Его тон и замашки начали всерьез раздражать меня. Спор вышел на повышенных тонах. Наконец, сдерживаясь, чтобы не нахамить всерьез, я напомнил ему, что я врач, а в партии есть пострадавшие, так что говорить тут не о чем. Турщ поморщился, но согласился. Однако когда я пришел к пристани, там никого не было. Из почтового окна, куда я постучался, выглянул меланхоличный Астраданцев и передал, что «комиссар» ждал меня, но решил ехать, мол, времени нет. Сочувственно косясь, добавил, что на почту должен зайти руководитель партии Гросс, вот он, может, и проводит. Этот самый Гросс сейчас берет у фельдшера кое-что из лекарств. И захватит свежие газеты, почту, раз уж случай. Дождавшись Гросса, я кое-как убедил его взять меня с собой. Он предупредил, что часть пути мы пройдем на лодке, а дальше придется добираться пешком, по краю берега…
По воде шли недолго, вскоре Гросс привычно направил лодку в протоку. Разыскал «мертвяка», зацепил веревку и завел лодку в рогоз, так, чтобы не бросалась в глаза.
— Это Нижние Раздоры.
— Раздоры в смысле — споры?
— Здесь так называют место слияния двух рек и землю между ними. Когда реки разливаются, тут образуются острова. Вы это и сами видели, ведь вас привезли на лодке?
— Да, дорога непроезжая.
— Кое-где по берегу можно пройти, хотя нужна ловкость и, безусловно, удобная обувь.

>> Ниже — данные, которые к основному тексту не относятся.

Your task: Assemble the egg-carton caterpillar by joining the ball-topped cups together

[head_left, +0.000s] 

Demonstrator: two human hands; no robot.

Бросив лодку, мы пробирались по тонкой полоске земли между морем и обрывом, обходя часть вытянутого языком мыса. Кое-где торчали лодочные сараи, берег был неширок, а за мысом еще сильнее сужался — только-только поставить ногу. Мелкие волны, лента белого ракушечника. На узкий каменистый берег лезет рогоз, его лохматые метелки выше нашего роста.
— Тут везде тропы, можно и через ерики напрямую, но нужно знать дорогу. Местные знают, — подметил Гросс.
Он еще говорил о том, что даже хорошо, что разлив отрежет, — меньше будут соваться, несмотря на то что с раскопками приходится торопиться. Я рассматривал его, цепляя взглядом детали фигуры и одежды. Высокий, худой, слегка сутулый, из-под шляпы-«ковбойки» видны темные, с явной сединой волосы. Шея и лицо Гросса загорелы дочерна, хоть и ранняя весна. Его хлопковая рубашка застегнута на все пуговицы, рукава натянуты на запястья. Глаз не рассмотреть за очками в стальной оправе. Шагая и ловко придерживая ружье, он пояснил, что краеведы охотятся сами, в лавке берут только сахар и чай, изредка консервы, но заполучить их — везение. И зашагал дальше, поправив закинутый за спину, туго набитый холщовый вещмешок, наподобие солдатского.